→ **Assigned task**
Could you output only the lines from the one containing "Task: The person" through the last line of the data, both included?

→ **Information shown**
+++

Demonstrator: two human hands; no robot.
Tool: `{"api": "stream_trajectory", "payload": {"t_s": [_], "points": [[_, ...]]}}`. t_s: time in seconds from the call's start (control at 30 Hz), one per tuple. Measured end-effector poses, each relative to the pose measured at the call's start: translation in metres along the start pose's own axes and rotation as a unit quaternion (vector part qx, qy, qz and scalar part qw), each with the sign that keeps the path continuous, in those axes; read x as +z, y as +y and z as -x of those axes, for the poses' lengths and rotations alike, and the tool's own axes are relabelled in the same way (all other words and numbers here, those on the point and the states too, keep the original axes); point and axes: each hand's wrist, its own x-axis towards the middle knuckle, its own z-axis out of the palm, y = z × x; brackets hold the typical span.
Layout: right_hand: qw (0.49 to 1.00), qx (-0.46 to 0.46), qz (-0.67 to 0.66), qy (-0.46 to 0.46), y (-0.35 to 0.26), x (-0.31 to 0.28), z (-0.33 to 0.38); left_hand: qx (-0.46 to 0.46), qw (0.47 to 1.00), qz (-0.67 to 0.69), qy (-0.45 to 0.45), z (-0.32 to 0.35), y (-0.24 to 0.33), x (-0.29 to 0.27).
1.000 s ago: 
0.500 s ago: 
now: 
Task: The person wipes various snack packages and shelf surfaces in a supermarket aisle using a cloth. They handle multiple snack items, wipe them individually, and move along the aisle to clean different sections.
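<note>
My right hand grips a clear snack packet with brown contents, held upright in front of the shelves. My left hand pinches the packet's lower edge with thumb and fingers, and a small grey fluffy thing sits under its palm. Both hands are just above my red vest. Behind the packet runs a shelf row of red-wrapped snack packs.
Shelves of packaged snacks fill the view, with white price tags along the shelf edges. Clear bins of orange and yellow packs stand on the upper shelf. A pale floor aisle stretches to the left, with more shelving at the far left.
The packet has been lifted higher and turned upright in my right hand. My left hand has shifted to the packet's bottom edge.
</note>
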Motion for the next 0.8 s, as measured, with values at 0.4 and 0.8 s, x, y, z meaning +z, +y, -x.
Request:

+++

→ **Result of this task**
Task: The person wipes various snack packages and shelf surfaces in a supermarket aisle using a cloth. They handle multiple snack items, wipe them individually, and move along the aisle to clean different sections.
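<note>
My right hand grips a clear snack packet with brown contents, held upright in front of the shelves. My left hand pinches the packet's lower edge with thumb and fingers, and a small grey fluffy thing sits under its palm. Both hands are just above my red vest. Behind the packet runs a shelf row of red-wrapped snack packs.
Shelves of packaged snacks fill the view, with white price tags along the shelf edges. Clear bins of orange and yellow packs stand on the upper shelf. A pale floor aisle stretches to the left, with more shelving at the far left.
The packet has been lifted higher and turned upright in my right hand. My left hand has shifted to the packet's bottom edge.
</note>
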Motion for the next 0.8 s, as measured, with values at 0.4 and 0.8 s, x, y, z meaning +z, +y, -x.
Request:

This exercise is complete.